Have you always wished you had Harry’s super-cool invisibility cloak? I know I have. Would be real fun to have one, I always thought.
Now, scientists have created something that may very well pave the path for invisibility cloaks. For real, folks.
Researchers at the US Department of Energy’s Lawrence Berkeley National Laboratory and the UC Berkeley have created “an ultra-thin invisibility ‘skin’ cloak” that can be wrapped around a three-dimensional object to render it optically undetectable in certain wavelengths of light.
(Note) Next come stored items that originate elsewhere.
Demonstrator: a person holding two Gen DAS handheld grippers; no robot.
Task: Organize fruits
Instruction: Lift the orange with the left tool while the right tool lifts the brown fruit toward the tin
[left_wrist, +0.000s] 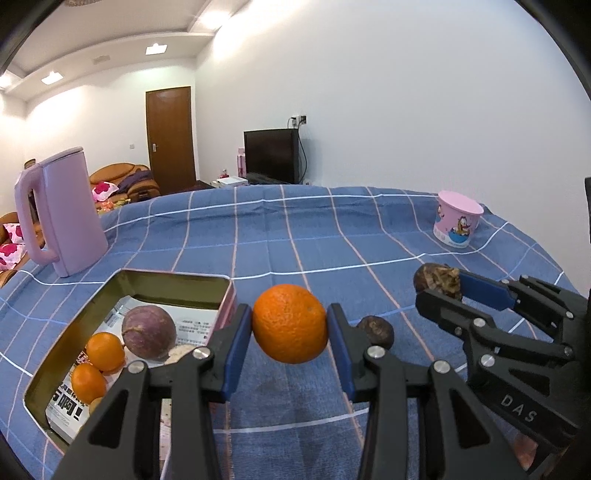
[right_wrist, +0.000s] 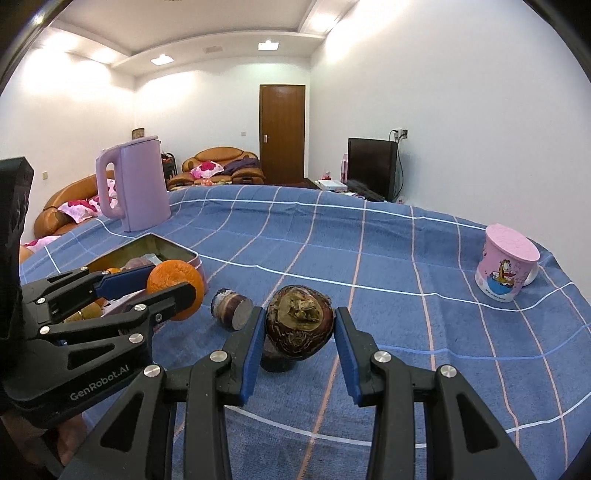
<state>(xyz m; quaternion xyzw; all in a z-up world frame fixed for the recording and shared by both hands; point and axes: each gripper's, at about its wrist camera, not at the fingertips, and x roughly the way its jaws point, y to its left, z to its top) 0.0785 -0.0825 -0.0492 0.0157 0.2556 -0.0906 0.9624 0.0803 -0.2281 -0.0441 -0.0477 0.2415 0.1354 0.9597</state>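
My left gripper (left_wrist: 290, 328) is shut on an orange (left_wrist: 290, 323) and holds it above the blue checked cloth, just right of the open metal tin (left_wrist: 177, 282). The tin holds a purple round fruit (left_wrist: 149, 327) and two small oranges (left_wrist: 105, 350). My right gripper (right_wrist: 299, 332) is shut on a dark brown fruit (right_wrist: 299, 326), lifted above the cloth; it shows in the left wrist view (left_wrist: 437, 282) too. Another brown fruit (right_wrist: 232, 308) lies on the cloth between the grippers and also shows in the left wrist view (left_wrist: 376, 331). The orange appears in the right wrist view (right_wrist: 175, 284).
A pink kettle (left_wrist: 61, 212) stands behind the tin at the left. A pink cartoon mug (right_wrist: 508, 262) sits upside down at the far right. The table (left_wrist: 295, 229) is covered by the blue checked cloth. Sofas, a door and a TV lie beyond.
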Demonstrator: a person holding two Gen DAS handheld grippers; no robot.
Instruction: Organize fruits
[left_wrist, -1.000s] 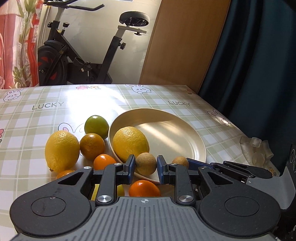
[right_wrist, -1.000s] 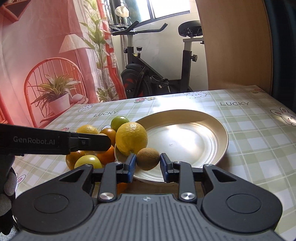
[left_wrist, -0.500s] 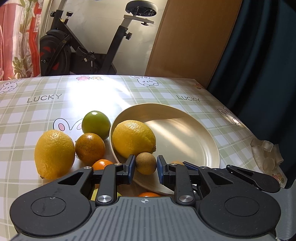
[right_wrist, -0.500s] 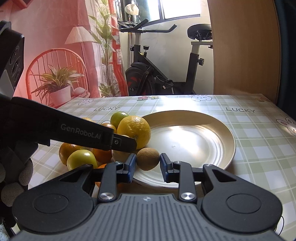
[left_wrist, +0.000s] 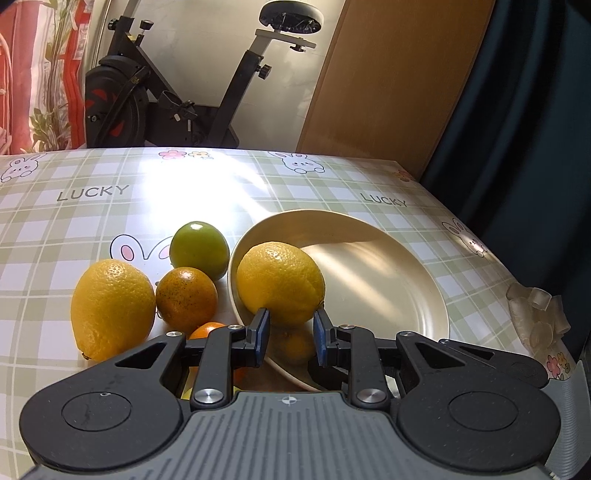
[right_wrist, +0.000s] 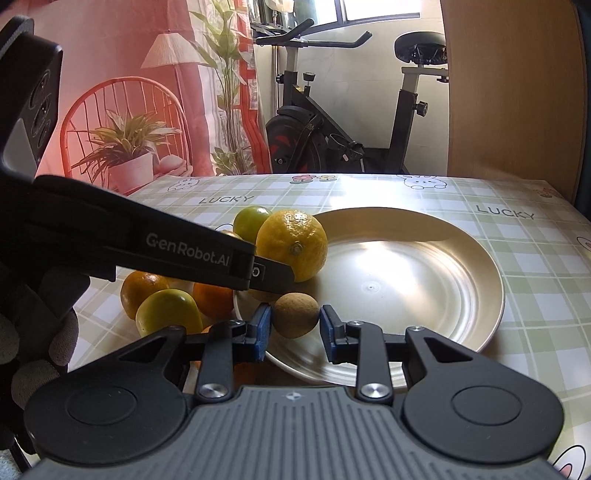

This cloak is tiny though, able to cover an object about 1,300 square microns. And the current cloak works only for a particular wavelength of light–730 nanometers. It would have to cover more wavelengths to be effective at a larger scale. But the device, described in the journal Science, offers a proof of concept that could, in the future, be potentially scalable to wrap around larger objects.
We see an 3D object’s curves, when light bounces off it and is scattered and the wavefront gets distorted. The new cloak is covered with nanoantennas made of tiny gold blocks of different sizes that counteracts the distortion of the wavefront, making it seem to an viewer that light is coming from a flat surface.
There have been previous attempts at invisibility. They have tried to redirect the light around the object they were hiding, which made the cloaks bulky and impractical. This cloak is just 80 nanometers thick, could one day be used in clothing,
Coauthor of the study, Xiang Zhang said, the technology could be used, theoretically, to also perform the opposite feat: turning a two-dimensional image into a three-dimensional one. It could even be used to make one object look like another, rather than to simply cloak it, he added.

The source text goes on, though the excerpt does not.